▸ Task details: Copy out every line of the data where the word "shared" is found.

▸ Recorded data:
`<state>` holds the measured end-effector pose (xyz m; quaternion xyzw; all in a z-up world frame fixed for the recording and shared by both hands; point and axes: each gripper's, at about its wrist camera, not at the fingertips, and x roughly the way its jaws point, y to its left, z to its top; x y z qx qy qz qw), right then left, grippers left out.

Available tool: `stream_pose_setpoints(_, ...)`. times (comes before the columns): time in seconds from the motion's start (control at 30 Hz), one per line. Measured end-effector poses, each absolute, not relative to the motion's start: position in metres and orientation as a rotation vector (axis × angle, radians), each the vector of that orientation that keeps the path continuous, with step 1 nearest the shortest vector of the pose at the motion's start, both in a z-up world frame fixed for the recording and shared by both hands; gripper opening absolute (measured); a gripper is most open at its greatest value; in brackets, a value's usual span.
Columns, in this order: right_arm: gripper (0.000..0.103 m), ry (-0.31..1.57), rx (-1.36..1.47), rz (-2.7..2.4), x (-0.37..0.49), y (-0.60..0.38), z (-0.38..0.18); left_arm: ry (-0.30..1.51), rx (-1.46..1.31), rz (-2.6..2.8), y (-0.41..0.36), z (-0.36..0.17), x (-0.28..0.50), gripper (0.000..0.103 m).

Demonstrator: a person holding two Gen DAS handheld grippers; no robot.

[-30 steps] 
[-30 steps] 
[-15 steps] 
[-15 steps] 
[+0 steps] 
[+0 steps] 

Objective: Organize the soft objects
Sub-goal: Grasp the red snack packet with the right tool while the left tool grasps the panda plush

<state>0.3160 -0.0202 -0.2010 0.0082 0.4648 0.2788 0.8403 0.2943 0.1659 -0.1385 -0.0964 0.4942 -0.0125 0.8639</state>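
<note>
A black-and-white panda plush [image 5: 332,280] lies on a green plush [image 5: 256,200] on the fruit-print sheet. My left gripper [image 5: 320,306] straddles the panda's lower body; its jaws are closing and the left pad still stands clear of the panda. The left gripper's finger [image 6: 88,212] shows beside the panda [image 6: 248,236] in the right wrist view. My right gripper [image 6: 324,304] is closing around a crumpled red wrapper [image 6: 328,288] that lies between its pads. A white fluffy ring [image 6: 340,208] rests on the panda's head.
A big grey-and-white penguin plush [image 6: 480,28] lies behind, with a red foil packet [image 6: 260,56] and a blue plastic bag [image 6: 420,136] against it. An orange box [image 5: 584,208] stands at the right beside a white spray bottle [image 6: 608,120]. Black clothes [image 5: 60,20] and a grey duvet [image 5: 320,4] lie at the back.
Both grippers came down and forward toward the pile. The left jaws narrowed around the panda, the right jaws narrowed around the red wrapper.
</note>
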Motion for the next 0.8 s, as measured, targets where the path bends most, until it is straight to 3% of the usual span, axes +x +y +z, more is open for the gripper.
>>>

▸ Result of this task:
`<state>` holds the measured end-effector pose (xyz m; quaternion xyzw; all in a z-up world frame fixed for the recording and shared by both hands; point and axes: each gripper's, at about its wrist camera, not at the fingertips, and x roughly the way its jaws point, y to its left, z to its top; x y z qx qy qz qw), right then left, grippers left out.
Available tool: `stream_pose_setpoints(_, ...)`. times (comes before the columns): time in seconds from the motion's start (control at 30 Hz), one per line. Measured end-effector poses, each absolute, not relative to the motion's start: position in metres and orientation as a rotation vector (axis × angle, radians), each the vector of that orientation that keeps the path continuous, with step 1 nearest the shortest vector of the pose at the motion's start, both in a z-up world frame fixed for the recording and shared by both hands; gripper opening absolute (measured); a gripper is most open at its greatest value; in brackets, a value's usual span.

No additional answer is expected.